- _Instructions for the task_: Apart from the images, repeat the data below exactly as written.
-- Data below follows --
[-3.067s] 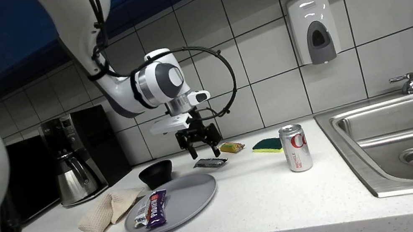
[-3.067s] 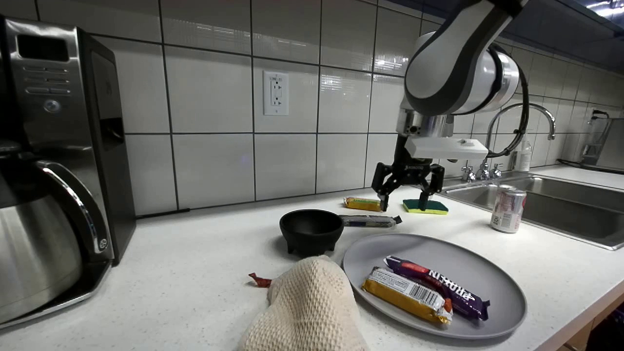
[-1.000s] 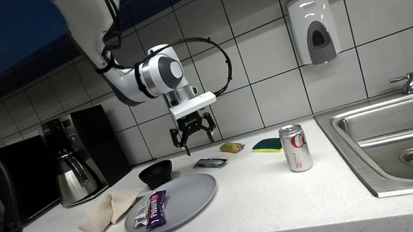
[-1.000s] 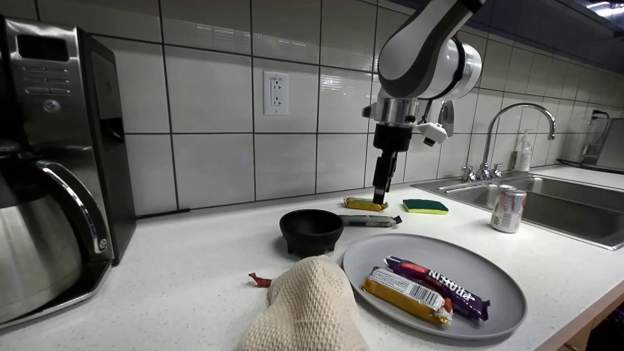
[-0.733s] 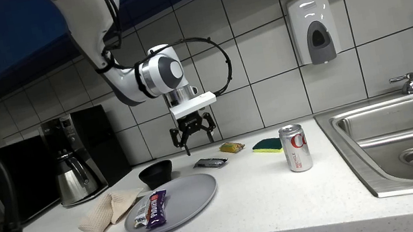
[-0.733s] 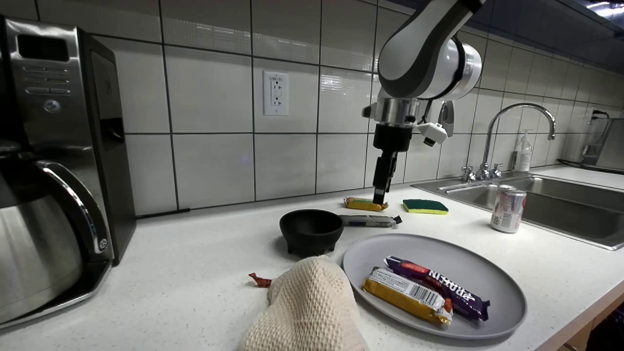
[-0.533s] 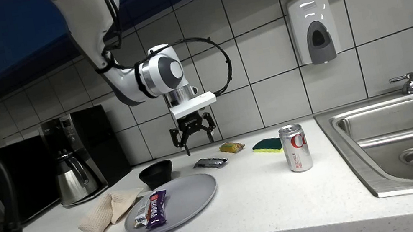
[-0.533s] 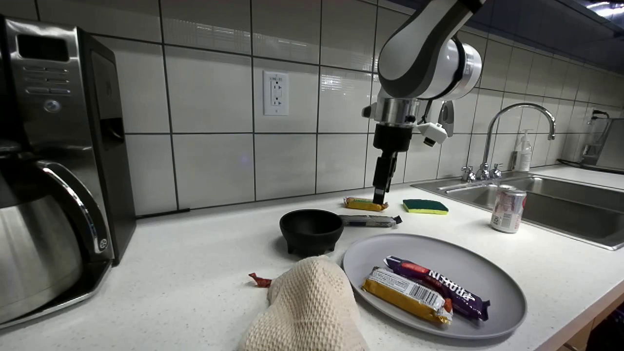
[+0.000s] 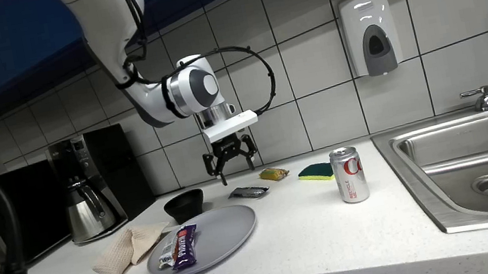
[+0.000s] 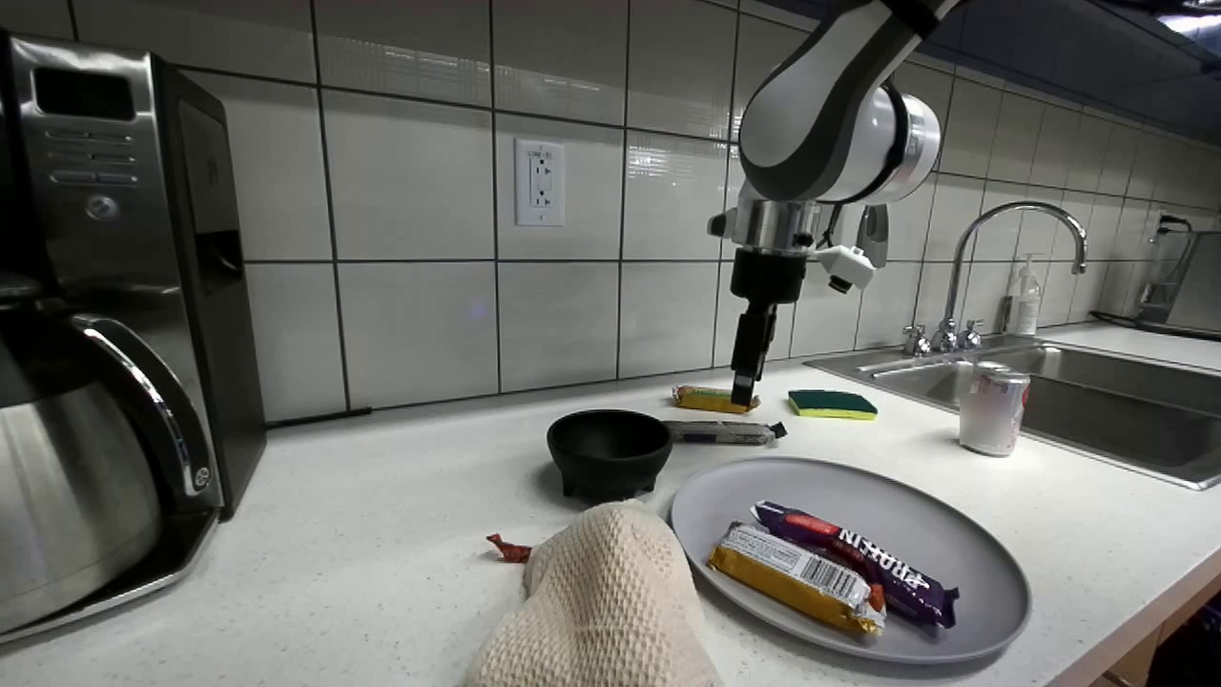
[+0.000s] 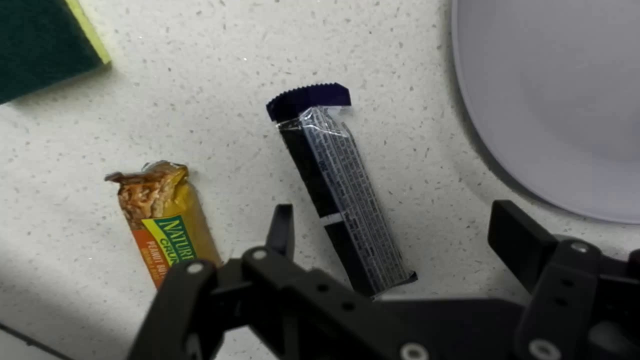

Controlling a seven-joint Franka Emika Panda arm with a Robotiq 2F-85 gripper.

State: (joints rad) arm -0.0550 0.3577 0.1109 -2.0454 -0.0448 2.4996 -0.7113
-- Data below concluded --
- _Task output_:
[-3.067s] 
[-3.067s] 
[-1.000s] 
[-1.000s] 
[-0.733s] 
[-0.733s] 
[-0.533s] 
[-0.533s] 
[+0.000s] 
[+0.000s] 
[+0.000s] 

Controlling a seven-joint Franka Emika Panda arm with a Robotiq 2F-85 gripper.

State: (joints rad) arm -0.0550 0.3577 0.1109 -2.0454 -0.0448 2.4996 -0.7113

This exercise has been answered in full.